Background: For the purpose of baseline data collection and enhancement of environmental monitoring the distribution studies of $^{137}Cs$ and $^{90}Sr$ in the soil of Uljin province was performed and the relation between surface soil activities and soil properties (pH, TOC and median of the surface soil) was analyzed. Materials and Methods: For 14 spots within 10 km from the NPP surface soil samples were collected and soils for depth profile were sampled for 3 spots in April 2011. Using ${\gamma}$-ray spectrometry with HPGe detector, the concentrations of $^{137}Cs$ were determined and the concentrations of $^{90}Sr$ were measured by counting ${\beta}$-activity of $^{90}Y$ (in equilibrium with $^{90}Sr$) in a gas flow proportional counter. Results and Discussion: The concentration ranges of $^{137}Cs$ and $^{90}Sr$ were $<0.479-39.6Bq{\cdot}(kg-dry)^{-1}$ (avg. $7.51Bq{\cdot}(kg-dry)^{-1}$) and $0.209-1.85Bq{\cdot}(kg-dry)^{-1}$ (avg. $0.74Bq{\cdot}(kg-dry)^{-1}$) which were similar to the reported values from other regions in Korea.

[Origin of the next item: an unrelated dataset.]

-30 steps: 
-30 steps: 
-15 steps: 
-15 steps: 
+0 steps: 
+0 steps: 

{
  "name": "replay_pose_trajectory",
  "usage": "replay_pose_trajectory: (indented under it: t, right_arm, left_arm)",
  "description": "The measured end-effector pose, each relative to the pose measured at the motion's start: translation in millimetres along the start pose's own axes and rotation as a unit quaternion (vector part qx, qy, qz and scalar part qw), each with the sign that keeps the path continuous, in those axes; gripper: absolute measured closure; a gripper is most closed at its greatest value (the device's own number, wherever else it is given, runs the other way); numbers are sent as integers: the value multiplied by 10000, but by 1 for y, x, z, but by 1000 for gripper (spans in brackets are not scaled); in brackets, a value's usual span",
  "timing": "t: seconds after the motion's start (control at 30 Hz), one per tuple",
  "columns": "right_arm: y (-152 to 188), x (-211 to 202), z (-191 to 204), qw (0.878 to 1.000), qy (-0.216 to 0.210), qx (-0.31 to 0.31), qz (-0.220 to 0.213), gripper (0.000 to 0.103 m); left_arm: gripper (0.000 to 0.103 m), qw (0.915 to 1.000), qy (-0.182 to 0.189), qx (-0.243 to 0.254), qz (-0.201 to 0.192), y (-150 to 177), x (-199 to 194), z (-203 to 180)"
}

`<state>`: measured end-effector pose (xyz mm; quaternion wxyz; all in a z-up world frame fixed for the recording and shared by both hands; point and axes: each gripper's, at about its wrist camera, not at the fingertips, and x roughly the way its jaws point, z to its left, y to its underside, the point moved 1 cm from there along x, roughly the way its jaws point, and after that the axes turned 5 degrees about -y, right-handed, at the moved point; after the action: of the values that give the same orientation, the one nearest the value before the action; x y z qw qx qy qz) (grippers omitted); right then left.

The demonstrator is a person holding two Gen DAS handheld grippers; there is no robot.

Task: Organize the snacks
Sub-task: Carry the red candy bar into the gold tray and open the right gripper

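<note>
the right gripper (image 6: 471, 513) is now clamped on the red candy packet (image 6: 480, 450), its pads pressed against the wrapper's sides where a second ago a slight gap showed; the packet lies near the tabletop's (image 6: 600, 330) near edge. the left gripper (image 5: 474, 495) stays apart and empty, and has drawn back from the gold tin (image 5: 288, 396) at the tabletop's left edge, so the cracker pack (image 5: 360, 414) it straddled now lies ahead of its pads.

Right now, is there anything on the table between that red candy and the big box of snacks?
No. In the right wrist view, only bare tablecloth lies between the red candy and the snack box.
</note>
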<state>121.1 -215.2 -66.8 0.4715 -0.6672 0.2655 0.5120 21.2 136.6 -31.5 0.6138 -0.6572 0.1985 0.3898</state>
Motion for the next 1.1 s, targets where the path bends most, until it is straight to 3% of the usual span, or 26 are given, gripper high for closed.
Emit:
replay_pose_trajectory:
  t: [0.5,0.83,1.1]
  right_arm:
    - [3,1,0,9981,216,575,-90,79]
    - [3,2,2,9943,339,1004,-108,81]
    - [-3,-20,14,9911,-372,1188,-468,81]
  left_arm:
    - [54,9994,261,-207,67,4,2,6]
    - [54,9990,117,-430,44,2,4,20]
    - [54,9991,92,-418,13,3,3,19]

The activity ratio of $^{137}Cs$ to $^{90}Sr$ in surface soils was around 9.67, which is much bigger than the initial value of 1.75 for worldwide fallouts because of faster downward movement of $^{90}Sr$ after fallout than that of $^{137}Cs$. For depth profile studies soils were collected down to 40 cm depth for the locations of Deokgu, Hujeong and Maehwa. The $^{137}Cs$ concentration distribution of the first two showed maximum values at top soils and decreased rapidly in exponential manner, while $^{90}Sr$ showed two local maximum values for soils near top and about 30 cm depth. Through linear fittings between the $^{137}Cs$ and $^{90}Sr$ concentrations of surface soil and pH, TOC and median of the surface soil, the only probable relationship obtained was between $^{137}Cs$ and TOC (determination coefficient $R^2=0.6$). Conclusion: The concentration ranges of $^{137}Cs$ and $^{90}Sr$ in Uljin were similar to the reported values from other regions in Korea. The only probable relationship obtained between activities and soil properties was between $^{137}Cs$ and TOC.

• Journal of Nuclear Fuel Cycle and Waste Technology(JNFCWT)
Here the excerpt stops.